→ ABOUT THIS EXERCISE: Return each line of the listing below, unchanged, and omit the images.

→ INFORMATION SUPPLIED:
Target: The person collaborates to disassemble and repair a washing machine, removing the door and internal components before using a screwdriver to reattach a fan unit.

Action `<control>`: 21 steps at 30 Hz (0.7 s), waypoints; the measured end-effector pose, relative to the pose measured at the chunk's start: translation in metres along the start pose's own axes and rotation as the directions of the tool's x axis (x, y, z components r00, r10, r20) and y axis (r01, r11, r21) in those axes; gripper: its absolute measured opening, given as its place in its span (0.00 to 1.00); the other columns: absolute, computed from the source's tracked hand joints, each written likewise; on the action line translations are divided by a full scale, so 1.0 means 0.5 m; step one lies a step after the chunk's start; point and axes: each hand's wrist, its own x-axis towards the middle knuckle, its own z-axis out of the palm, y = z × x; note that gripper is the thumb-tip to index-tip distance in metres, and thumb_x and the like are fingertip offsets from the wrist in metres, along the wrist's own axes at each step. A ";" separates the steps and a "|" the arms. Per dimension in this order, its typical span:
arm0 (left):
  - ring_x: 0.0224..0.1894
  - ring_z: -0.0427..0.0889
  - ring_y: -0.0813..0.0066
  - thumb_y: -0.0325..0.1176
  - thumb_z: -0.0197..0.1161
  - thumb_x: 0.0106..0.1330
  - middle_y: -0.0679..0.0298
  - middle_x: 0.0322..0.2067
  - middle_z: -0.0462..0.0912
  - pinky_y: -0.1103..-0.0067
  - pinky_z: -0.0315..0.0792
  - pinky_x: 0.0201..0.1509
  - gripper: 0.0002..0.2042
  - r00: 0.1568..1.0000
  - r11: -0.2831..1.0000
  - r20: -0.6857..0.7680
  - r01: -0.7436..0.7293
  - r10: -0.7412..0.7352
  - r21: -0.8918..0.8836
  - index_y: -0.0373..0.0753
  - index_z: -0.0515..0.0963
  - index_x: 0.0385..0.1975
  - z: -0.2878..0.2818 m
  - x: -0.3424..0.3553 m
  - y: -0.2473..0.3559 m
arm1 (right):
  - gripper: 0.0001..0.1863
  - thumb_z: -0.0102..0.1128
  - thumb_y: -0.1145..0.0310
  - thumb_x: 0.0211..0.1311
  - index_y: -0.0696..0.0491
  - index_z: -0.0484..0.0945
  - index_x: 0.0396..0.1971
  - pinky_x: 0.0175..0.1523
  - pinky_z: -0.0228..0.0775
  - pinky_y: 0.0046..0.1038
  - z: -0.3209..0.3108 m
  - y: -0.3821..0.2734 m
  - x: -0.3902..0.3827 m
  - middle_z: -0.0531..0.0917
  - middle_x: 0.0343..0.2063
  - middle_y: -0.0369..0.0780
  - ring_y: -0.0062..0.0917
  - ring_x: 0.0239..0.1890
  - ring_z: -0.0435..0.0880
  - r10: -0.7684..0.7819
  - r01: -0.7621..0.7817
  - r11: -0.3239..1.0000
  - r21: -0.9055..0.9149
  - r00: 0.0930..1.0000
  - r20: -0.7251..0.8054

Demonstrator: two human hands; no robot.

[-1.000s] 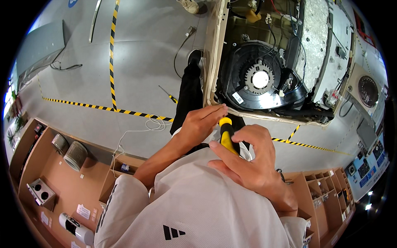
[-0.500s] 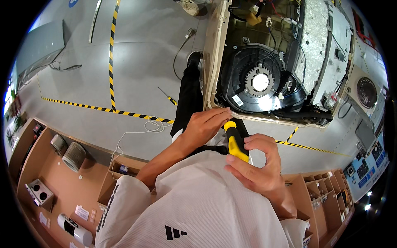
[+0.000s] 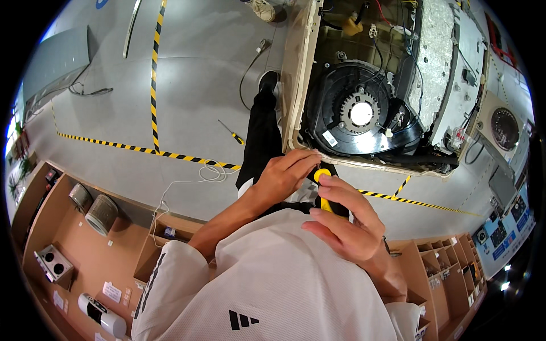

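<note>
My right hand [image 3: 355, 224] has its fingers round the handle of a yellow and black screwdriver [image 3: 322, 174], covering most of it. The driver points away from me, toward the near edge of an opened appliance housing [image 3: 364, 161]. At that edge, my left hand [image 3: 284, 177] has its fingers pressed together beside the driver's shaft. Whatever its fingertips pinch, if anything, is hidden, and so is the tip. Inside the housing sits a black fan casing [image 3: 318, 122] with a round metal motor [image 3: 360, 112] and loose wires.
A second screwdriver [image 3: 232, 133] lies on the grey floor, left of my leg. A white cable [image 3: 181, 183] trails to a wooden bench [image 3: 68, 227] with parts at lower left. Divided wooden bins [image 3: 441, 264] stand at lower right. Another person's shoe [image 3: 261, 10] shows at the top.
My right hand has shifted forward along the screwdriver handle and now hides more of it. My left hand stays at the housing's edge, almost unmoved.
</note>
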 end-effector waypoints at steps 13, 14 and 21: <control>0.30 0.82 0.74 0.23 0.69 0.48 0.65 0.31 0.80 0.83 0.77 0.29 0.12 0.992 0.998 -0.108 0.060 -0.059 0.005 0.39 0.75 0.31 0.005 -0.001 -0.019 | 0.26 0.76 0.74 0.31 0.56 0.78 0.37 0.24 0.67 0.18 0.013 -0.019 0.016 0.76 0.33 0.41 0.24 0.24 0.76 0.147 -0.180 0.948 -0.262 0.979 -0.143; 0.29 0.82 0.73 0.24 0.70 0.48 0.65 0.32 0.80 0.83 0.76 0.28 0.12 0.989 0.995 -0.113 0.095 -0.094 0.005 0.39 0.74 0.30 0.006 -0.003 -0.021 | 0.25 0.75 0.74 0.31 0.56 0.78 0.37 0.24 0.67 0.18 0.019 -0.017 0.020 0.77 0.35 0.42 0.24 0.24 0.76 0.108 -0.144 0.950 -0.277 0.984 -0.140; 0.34 0.83 0.67 0.22 0.68 0.49 0.58 0.38 0.81 0.81 0.79 0.36 0.11 1.000 0.997 -0.021 0.002 -0.003 -0.071 0.35 0.76 0.32 -0.029 -0.003 -0.028 | 0.22 0.73 0.71 0.32 0.54 0.79 0.35 0.30 0.68 0.25 0.020 -0.020 0.038 0.78 0.39 0.41 0.29 0.29 0.76 0.046 -0.041 0.964 -0.263 0.999 0.011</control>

→ COMPLETED TASK:
Target: The person collaborates to disassemble and repair a washing machine, removing the door and internal components before using a screwdriver to reattach a fan unit.

Action `<control>`: 21 steps at 30 Hz (0.7 s), waypoints; the measured end-effector pose, relative to the pose measured at the chunk's start: translation in metres along the start pose's own axes and rotation as the directions of the tool's x axis (x, y, z components r00, r10, r20) and y axis (r01, r11, r21) in those axes; gripper: its absolute measured opening, given as its place in its span (0.00 to 1.00); the other columns: absolute, computed from the source's tracked hand joints, each written likewise; on the action line translations are divided by a full scale, so 1.0 means 0.5 m; step one lies a step after the chunk's start; point and axes: each hand's wrist, its own x-axis towards the middle knuckle, its own z-axis out of the palm, y = z × x; note that gripper is the thumb-tip to index-tip distance in metres, and thumb_x and the like are fingertip offsets from the wrist in metres, along the wrist's own axes at each step. A ";" separates the steps and a "|" the arms. Per dimension in this order, its typical span:
arm0 (left):
  - ring_x: 0.0224..0.1894
  - ring_z: -0.0427..0.0889
  - ring_y: -0.0813..0.0066
  - thumb_y: -0.0325..0.1176
  - thumb_z: -0.0197..0.1161
  - thumb_x: 0.0106..0.1330
  - middle_y: -0.0679..0.0298
  - middle_x: 0.0322..0.2067
  - middle_z: -0.0462..0.0912
  - pinky_y: -0.1103..-0.0067
  - pinky_z: -0.0315..0.0792
  - pinky_x: 0.0201..0.1509
  - gripper: 0.0002..0.2042
  - r00: 0.1568..1.0000
  - r11: -0.2831..1.0000
  - r20: -0.6857..0.7680
  - r01: -0.7436..0.7293
  - r10: -0.7412..0.7352
  - r21: -0.8918..0.8836
  - index_y: -0.0373..0.0753
  - index_z: -0.0515..0.0963
  - index_x: 0.0385..0.1975
  - z: -0.2878..0.2818 m
  - x: -0.3424..0.3553 m
  - y: -0.2473..0.3559 m
arm1 (right):
  - gripper: 0.0001..0.1863
  - thumb_z: -0.0102..0.1128
  - thumb_y: -0.1145..0.0310
  - thumb_x: 0.0211..0.1311
  - index_y: -0.0696..0.0491
  - index_z: -0.0484..0.0945
  - index_x: 0.0396..0.1971
  - pinky_x: 0.0175..0.1523
  - pinky_z: -0.0228..0.0775
  - pinky_y: 0.0046..0.1038
  - z: -0.3209..0.3108 m
  - y: -0.3821..0.2734 m
  - x: -0.3902..0.3827 m
  - middle_z: -0.0531..0.0917
  - middle_x: 0.0343..0.2063
  - middle_y: -0.0369..0.0780
  - ring_y: -0.0062..0.0917
  - ring_x: 0.0239..0.1890
  - ring_z: -0.0435..0.0880
  - r10: -0.7684..0.7819
  - r01: -0.7621..0.7817
  - r11: -0.3239..1.0000
  - r21: -0.9055..0.9149
  - r00: 0.0930..1.0000
  - r20: -0.7251..0.8054

Demonstrator: two human hands; no robot.

[-1.000s] 
[-0.500s] 
[+0.000s] 

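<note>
My right hand [image 3: 355, 224] has its fingers round the handle of a yellow and black screwdriver [image 3: 322, 174], covering most of it. The driver points away from me, toward the near edge of an opened appliance housing [image 3: 364, 161]. At that edge, my left hand [image 3: 284, 177] has its fingers pressed together beside the driver's shaft. Whatever its fingertips pinch, if anything, is hidden, and so is the tip. Inside the housing sits a black fan casing [image 3: 318, 122] with a round metal motor [image 3: 360, 112] and loose wires.
A second screwdriver [image 3: 232, 133] lies on the grey floor, left of my leg. A white cable [image 3: 181, 183] trails to a wooden bench [image 3: 68, 227] with parts at lower left. Divided wooden bins [image 3: 441, 264] stand at lower right. Another person's shoe [image 3: 261, 10] shows at the top.
My right hand has shifted forward along the screwdriver handle and now hides more of it. My left hand stays at the housing's edge, almost unmoved.
</note>
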 end-effector waypoints at steps 13, 14 and 21: <control>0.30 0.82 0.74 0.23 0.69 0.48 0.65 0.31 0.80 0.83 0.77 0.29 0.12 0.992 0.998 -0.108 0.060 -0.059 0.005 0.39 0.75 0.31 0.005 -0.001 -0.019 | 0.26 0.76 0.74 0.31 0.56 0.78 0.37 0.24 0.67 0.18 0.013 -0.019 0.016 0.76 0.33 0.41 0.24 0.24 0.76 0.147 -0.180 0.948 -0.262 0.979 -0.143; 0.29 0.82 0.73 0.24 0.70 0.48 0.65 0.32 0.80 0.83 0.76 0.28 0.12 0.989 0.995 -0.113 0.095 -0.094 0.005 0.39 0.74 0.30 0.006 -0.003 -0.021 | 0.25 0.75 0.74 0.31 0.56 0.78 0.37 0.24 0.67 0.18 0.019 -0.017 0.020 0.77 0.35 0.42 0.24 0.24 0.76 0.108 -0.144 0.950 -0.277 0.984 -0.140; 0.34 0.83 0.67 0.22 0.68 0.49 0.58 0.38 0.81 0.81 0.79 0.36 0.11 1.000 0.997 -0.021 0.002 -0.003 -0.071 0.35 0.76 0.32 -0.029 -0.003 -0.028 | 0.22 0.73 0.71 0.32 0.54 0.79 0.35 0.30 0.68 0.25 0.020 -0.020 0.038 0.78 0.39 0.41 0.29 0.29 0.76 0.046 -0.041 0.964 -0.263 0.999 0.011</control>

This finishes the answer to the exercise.